Mercado

O açúcar da discórdia no Mercosul

A Argentina mostra-se tão protecionista quanto europeus e americanos. O superávit da balança comercial do agronegócio somou US$ 11,281 bilhões no primeiro semestre deste ano – valor 49,8% maior que o apresentado no mesmo período de 2002. É um desempenho fantástico. Enquanto os negócios agrícolas são os principais protagonistas da pauta nacional exportadora, as relações entre Brasil e União Européia (UE) enfrentam outro impasse. Desta vez foi criada uma inédita barreira contra a castanha, sob a justificativa de que a taxa de aflatoxina é maior que a permitida. Não me canso de dizer que protecionismo desperta protecionismo. Café, suco de laranja e algodão também sofrem sanções internacionais. A questão da castanha constitui-se, assim, no mais recente obstáculo que se soma aos subsídios europeus a seus produtores de açúcar e que, segundo estimativas, geram perdas de US$ 900 milhões ao País.

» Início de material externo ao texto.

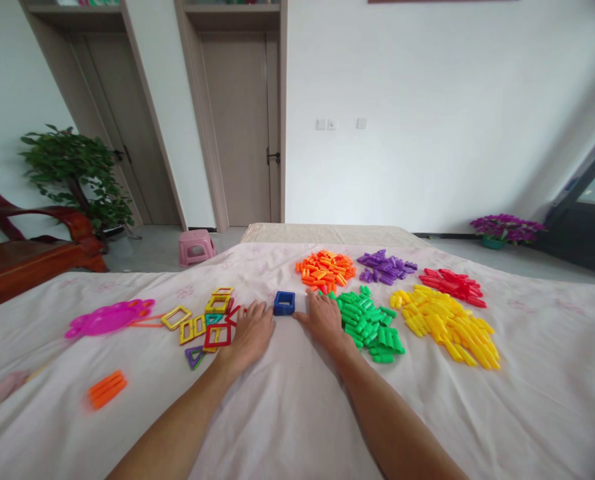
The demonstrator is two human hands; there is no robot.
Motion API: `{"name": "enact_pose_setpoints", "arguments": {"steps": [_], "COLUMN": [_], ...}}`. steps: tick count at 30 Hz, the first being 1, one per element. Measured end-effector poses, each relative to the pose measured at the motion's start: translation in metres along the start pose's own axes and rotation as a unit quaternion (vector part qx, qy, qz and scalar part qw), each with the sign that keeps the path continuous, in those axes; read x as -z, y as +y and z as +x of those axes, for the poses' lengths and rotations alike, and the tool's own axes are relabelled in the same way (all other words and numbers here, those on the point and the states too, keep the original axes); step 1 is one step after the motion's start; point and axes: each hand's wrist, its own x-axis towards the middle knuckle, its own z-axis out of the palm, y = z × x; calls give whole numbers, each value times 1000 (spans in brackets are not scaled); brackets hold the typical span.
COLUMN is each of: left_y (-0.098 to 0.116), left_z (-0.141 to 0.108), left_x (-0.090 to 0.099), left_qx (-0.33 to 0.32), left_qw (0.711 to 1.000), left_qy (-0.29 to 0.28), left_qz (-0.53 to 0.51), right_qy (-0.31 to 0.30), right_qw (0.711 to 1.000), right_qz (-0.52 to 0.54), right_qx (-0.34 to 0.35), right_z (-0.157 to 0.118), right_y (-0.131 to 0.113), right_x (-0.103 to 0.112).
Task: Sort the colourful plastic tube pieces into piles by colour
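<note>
Blue frame (pixel 284 310) btwn L hand (pixel 254 328) & R hand (pixel 326 317), nr R thumb spread wide, L grip unclear

This looks like a room in a home, most likely a living room. A wooden armchair (pixel 77 230) with a curved arm stands at the left, near a leafy plant (pixel 74 170), and a low pink stool (pixel 196 247) sits on the smooth floor (pixel 152 248). Panel doors (pixel 234 127) and small wall plates (pixel 362 123) break up the plain white wall (pixel 442 100). Purple flowers (pixel 510 225) bloom at the right, and toy pieces (pixel 364 317) lie on a pale flowered cloth (pixel 287 413).
</note>
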Motion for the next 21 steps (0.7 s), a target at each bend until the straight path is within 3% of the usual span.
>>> {"name": "enact_pose_setpoints", "arguments": {"steps": [9,13,21], "left_y": [3,-6,-17], "left_z": [-3,-7,-16], "left_x": [-10,-2,13], "left_qx": [4,-8,-30], "left_qw": [1000,999,998], "left_qy": [16,27,50], "left_qz": [-21,-21,-20], "right_qy": [26,59,35], "right_qw": [997,997,995], "right_qz": [-67,-21,77], "right_qx": [32,44,57], "right_z": [-6,-9,-12], "right_y": [2,-7,-25], "right_x": [-1,5,-9]}}
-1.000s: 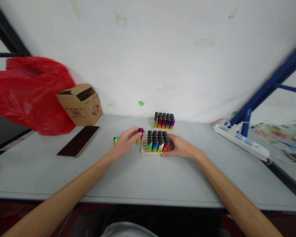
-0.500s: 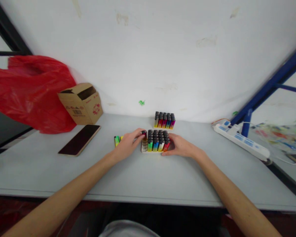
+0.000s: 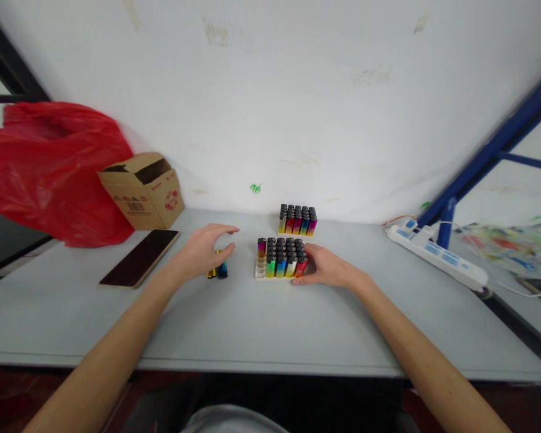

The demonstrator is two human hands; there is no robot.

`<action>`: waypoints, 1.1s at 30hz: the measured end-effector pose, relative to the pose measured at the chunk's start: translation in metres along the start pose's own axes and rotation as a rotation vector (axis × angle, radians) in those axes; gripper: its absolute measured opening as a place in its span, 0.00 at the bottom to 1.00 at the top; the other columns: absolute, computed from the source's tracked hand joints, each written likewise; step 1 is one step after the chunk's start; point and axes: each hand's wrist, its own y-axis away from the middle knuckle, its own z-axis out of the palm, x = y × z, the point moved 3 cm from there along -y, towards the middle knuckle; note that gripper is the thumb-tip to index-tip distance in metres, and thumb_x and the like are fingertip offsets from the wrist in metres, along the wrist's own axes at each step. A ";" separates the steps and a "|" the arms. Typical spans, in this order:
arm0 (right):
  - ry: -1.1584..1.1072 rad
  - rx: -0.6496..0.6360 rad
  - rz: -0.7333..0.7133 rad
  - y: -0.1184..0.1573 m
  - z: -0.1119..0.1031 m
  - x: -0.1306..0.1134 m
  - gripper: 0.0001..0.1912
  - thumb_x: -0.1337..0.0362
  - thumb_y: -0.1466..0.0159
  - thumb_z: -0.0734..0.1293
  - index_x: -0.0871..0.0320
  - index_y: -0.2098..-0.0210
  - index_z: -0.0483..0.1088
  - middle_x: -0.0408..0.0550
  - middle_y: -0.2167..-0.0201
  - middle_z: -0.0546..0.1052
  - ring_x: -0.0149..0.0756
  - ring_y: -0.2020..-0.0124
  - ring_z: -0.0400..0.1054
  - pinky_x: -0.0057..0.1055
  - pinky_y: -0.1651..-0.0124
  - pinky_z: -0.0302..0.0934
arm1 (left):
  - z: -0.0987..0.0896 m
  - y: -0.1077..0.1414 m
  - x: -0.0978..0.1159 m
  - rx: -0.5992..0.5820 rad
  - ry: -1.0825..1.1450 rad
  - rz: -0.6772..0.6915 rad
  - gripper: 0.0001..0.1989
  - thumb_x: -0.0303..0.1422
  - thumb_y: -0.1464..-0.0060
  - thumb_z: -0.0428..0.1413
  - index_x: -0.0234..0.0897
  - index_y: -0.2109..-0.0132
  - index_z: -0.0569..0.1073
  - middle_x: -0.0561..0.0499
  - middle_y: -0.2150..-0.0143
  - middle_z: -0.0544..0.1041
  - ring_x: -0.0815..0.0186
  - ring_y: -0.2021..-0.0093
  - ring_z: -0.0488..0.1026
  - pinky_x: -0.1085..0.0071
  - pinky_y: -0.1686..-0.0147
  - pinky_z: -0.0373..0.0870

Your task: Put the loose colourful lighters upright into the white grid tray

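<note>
My left hand (image 3: 198, 251), thumb and fingers apart and holding nothing, hovers over a few loose lighters (image 3: 222, 270) lying on the table; it partly hides them. To its right stands a white tray (image 3: 260, 273) packed with several upright, multicoloured, black-topped lighters (image 3: 281, 266). In the tray's leftmost row, one purple-and-gold lighter (image 3: 262, 246) stands at the back, with bare slots in front of it. My right hand (image 3: 327, 267) grips the tray's right side, thumb at the front corner and fingers along the side, some of them hidden behind the lighters.
Behind, near the wall, stands a second block of upright lighters (image 3: 298, 220). At the left are a phone (image 3: 139, 258), an opened cardboard box (image 3: 144, 192) and a red plastic bag (image 3: 58, 174). A white power strip (image 3: 437, 255) lies at the right beside a blue metal frame (image 3: 478, 168).
My left hand has let go of the purple-and-gold lighter in the tray's left row and moved left over the loose lighters, its fingers opening. My right hand stays at the tray.
</note>
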 end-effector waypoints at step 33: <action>-0.011 -0.011 0.023 0.000 0.000 0.001 0.35 0.46 0.47 0.79 0.58 0.47 0.71 0.54 0.50 0.78 0.50 0.52 0.72 0.45 0.47 0.66 | 0.038 -0.003 0.035 -0.236 1.398 -0.349 0.26 0.52 0.37 0.45 0.40 0.76 0.59 0.55 0.83 0.58 0.70 0.82 0.53 0.74 0.81 0.54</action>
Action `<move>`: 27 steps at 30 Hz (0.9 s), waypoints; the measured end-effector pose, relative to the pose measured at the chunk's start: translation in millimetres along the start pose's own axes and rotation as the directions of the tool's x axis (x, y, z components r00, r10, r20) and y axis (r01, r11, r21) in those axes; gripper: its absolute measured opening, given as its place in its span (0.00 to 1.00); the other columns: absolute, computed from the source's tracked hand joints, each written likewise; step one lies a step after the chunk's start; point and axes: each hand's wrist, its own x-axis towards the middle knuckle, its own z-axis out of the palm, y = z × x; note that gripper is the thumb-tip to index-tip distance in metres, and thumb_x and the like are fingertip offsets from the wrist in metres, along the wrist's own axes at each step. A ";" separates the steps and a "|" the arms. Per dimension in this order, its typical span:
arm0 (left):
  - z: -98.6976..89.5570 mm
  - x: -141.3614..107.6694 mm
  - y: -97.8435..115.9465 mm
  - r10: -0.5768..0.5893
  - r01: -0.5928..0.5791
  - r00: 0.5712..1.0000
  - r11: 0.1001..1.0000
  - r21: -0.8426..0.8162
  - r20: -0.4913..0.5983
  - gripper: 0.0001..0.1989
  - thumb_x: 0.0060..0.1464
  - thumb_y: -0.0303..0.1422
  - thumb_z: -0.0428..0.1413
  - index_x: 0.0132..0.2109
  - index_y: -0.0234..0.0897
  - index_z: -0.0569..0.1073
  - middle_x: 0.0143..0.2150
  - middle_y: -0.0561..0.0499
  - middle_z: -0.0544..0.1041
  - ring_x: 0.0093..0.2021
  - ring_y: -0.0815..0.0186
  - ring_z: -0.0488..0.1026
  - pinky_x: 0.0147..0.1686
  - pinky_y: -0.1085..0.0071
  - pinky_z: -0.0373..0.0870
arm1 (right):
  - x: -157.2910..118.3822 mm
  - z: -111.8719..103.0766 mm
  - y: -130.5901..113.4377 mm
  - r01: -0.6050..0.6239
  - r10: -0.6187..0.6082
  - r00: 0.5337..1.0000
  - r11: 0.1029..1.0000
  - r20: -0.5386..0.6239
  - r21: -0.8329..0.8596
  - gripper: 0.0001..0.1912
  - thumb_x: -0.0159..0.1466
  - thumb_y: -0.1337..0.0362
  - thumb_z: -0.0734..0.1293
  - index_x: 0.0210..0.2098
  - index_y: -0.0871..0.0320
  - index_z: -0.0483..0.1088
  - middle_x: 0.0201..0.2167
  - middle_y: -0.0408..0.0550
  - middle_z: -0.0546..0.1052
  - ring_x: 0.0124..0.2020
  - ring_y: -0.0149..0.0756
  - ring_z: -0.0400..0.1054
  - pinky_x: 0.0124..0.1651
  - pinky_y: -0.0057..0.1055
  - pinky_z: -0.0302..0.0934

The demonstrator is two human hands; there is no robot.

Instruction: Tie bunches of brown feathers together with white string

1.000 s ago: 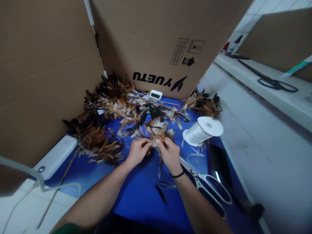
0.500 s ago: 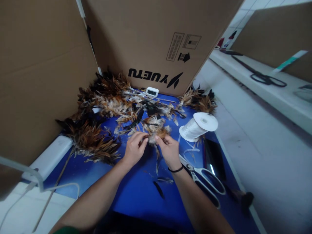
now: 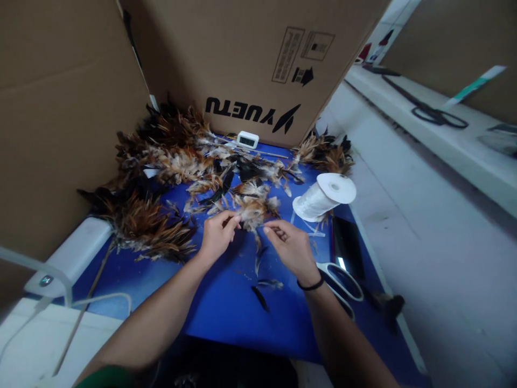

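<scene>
Over the blue tabletop [image 3: 238, 312], my left hand [image 3: 220, 231] pinches at the left edge of a small fluffy feather clump [image 3: 252, 210]. My right hand [image 3: 288, 242], with a black band at the wrist, is closed at the clump's right side; something thin and pale shows at its fingertips, too small to name. Brown and black feather bundles [image 3: 149, 226] lie at the left, and loose feathers [image 3: 250, 188] spread behind my hands. A white ribbon spool [image 3: 325, 196] stands to the right, above white-handled scissors [image 3: 343, 280] partly hidden by my right arm.
Large cardboard boxes [image 3: 242, 54] rise behind and at the left. A small white digital clock [image 3: 247, 140] sits at the back. A dark phone [image 3: 348, 248] lies at the right edge, a white power strip [image 3: 68, 258] at the left. Black scissors [image 3: 438, 116] rest on a ledge.
My right hand has moved right, away from my left hand, and its fingers have come off the clump's middle. The whole view has shifted slightly.
</scene>
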 end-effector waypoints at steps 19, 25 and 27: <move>-0.2 2.9 1.0 -0.084 0.074 0.996 0.973 -0.220 -0.036 0.11 0.52 0.39 0.56 0.33 0.35 0.73 0.34 0.50 0.76 0.15 0.78 0.64 0.15 0.78 0.58 | 8.0 -6.2 -1.5 -0.020 0.021 0.988 1.000 0.156 -0.004 0.06 0.61 0.63 0.61 0.32 0.56 0.69 0.23 0.41 0.75 0.24 0.31 0.68 0.31 0.27 0.58; -0.5 -1.7 10.9 0.065 0.018 0.967 0.947 -0.321 0.245 0.13 0.56 0.39 0.52 0.33 0.33 0.72 0.55 0.40 0.69 0.21 0.75 0.70 0.24 0.72 0.71 | 25.3 -11.4 -17.5 0.168 -0.138 0.959 0.980 0.249 -0.106 0.07 0.59 0.68 0.61 0.32 0.56 0.71 0.25 0.41 0.76 0.26 0.31 0.68 0.31 0.26 0.56; 0.4 -0.9 8.1 0.072 0.003 0.961 0.963 -0.271 0.267 0.12 0.56 0.38 0.51 0.34 0.33 0.72 0.49 0.41 0.74 0.26 0.71 0.73 0.30 0.70 0.72 | 30.3 -12.0 -22.2 0.200 -0.160 0.948 0.972 0.274 -0.125 0.07 0.59 0.69 0.61 0.32 0.56 0.72 0.25 0.41 0.76 0.25 0.31 0.68 0.30 0.26 0.56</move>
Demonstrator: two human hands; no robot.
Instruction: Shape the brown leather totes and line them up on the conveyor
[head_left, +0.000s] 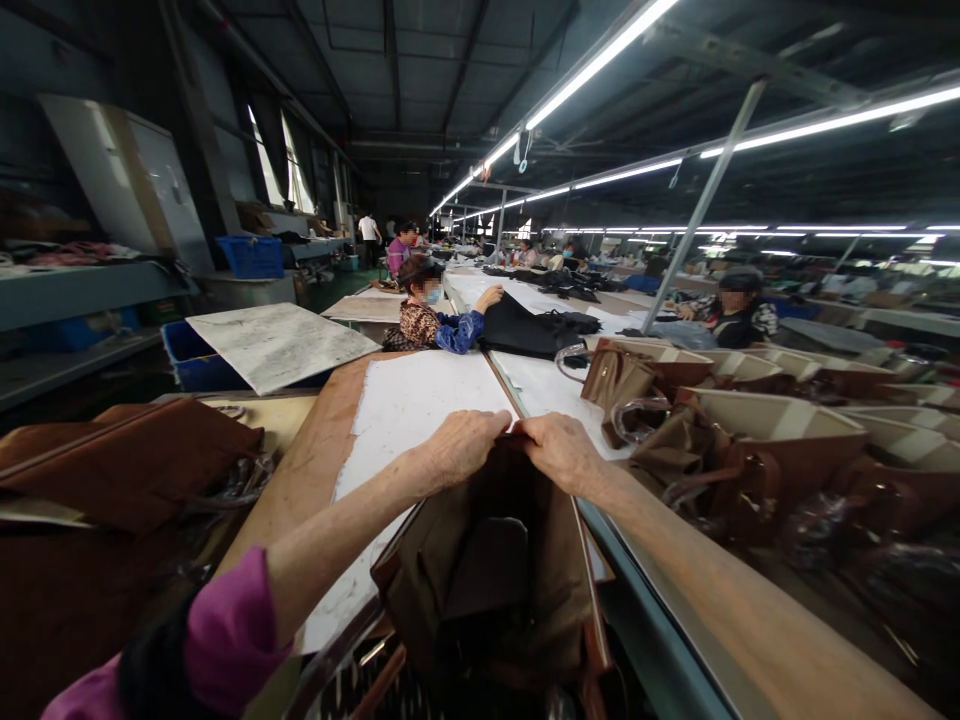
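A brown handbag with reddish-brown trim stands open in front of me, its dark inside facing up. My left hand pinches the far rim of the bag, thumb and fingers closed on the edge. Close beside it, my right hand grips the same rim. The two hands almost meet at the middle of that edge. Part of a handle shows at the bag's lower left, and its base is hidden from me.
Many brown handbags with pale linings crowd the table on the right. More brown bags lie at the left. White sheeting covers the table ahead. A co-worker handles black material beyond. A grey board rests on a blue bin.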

Há, no entanto, outras pendengas, talvez mais urgentes, como o imbróglio que envolve Brasil e Argentina para incorporar o açúcar à pauta do Mercosul. O problema se arrasta desde o início dos anos 90. O açúcar brasileiro sofre penalidades tarifárias em razão dos impostos de importação e da taxa calculada em face da variação dos preços no mercado internacional. Pelo lado argentino, os produtores locais formataram um lobby eficiente que dificulta qualquer tipo de abertura. Dentre as explicações oficiais, disseminou-se o consenso de que as condições de produção do açúcar em nosso território são financiadas pelo subsídio destinado ao álcool. Essa versão transformou-se em verdade absoluta, e não é nada disso. O Itamaraty obviamente não aceita a argumentação, mas procura levar a negociação em banho-maria, sem confrontos.

Não há como negar que, na década de 80, havia sim um intenso apoio governamental à produção do álcool, hoje desmantelado em virtude da modernização da lavoura, da política de inserção do Brasil no comércio exterior e da não-intervenção do governo na produção. E é nesse ponto que se instala o fosso entre as duas nações: a indústria açucareira argentina tornou-se obsoleta, ineficiente e, portanto, incapaz de caminhar com as próprias pernas. Não consegue oferecer um produto tão competitivo quanto o nosso. Na verdade, ninguém alega a competitividade, ou a falta dela, como pano de fundo para explicar as tarifas impostas pelo vizinho.

O Brasil aposta no fortalecimento do Mercosul para aumentar o poder de barganha em outras negociações internacionais. O governo Lula avalia que a consolidação do acordo só trará benefícios do ponto de vista comercial e político aos sócios. Nestor Kirchner, presidente da Argentina, discursa em favor do bloco e defende alinhamento com as posições brasileiras. No que diz respeito ao açúcar, porém, o apoio é mera peça de retórica. Será que temos de fazer com a Argentina em relação ao trigo o mesmo que fazem conosco em relação ao açúcar? Não é nosso estilo recrudescer e ir para o perde-perde como contrapartida. Mas e se fizéssemos isso?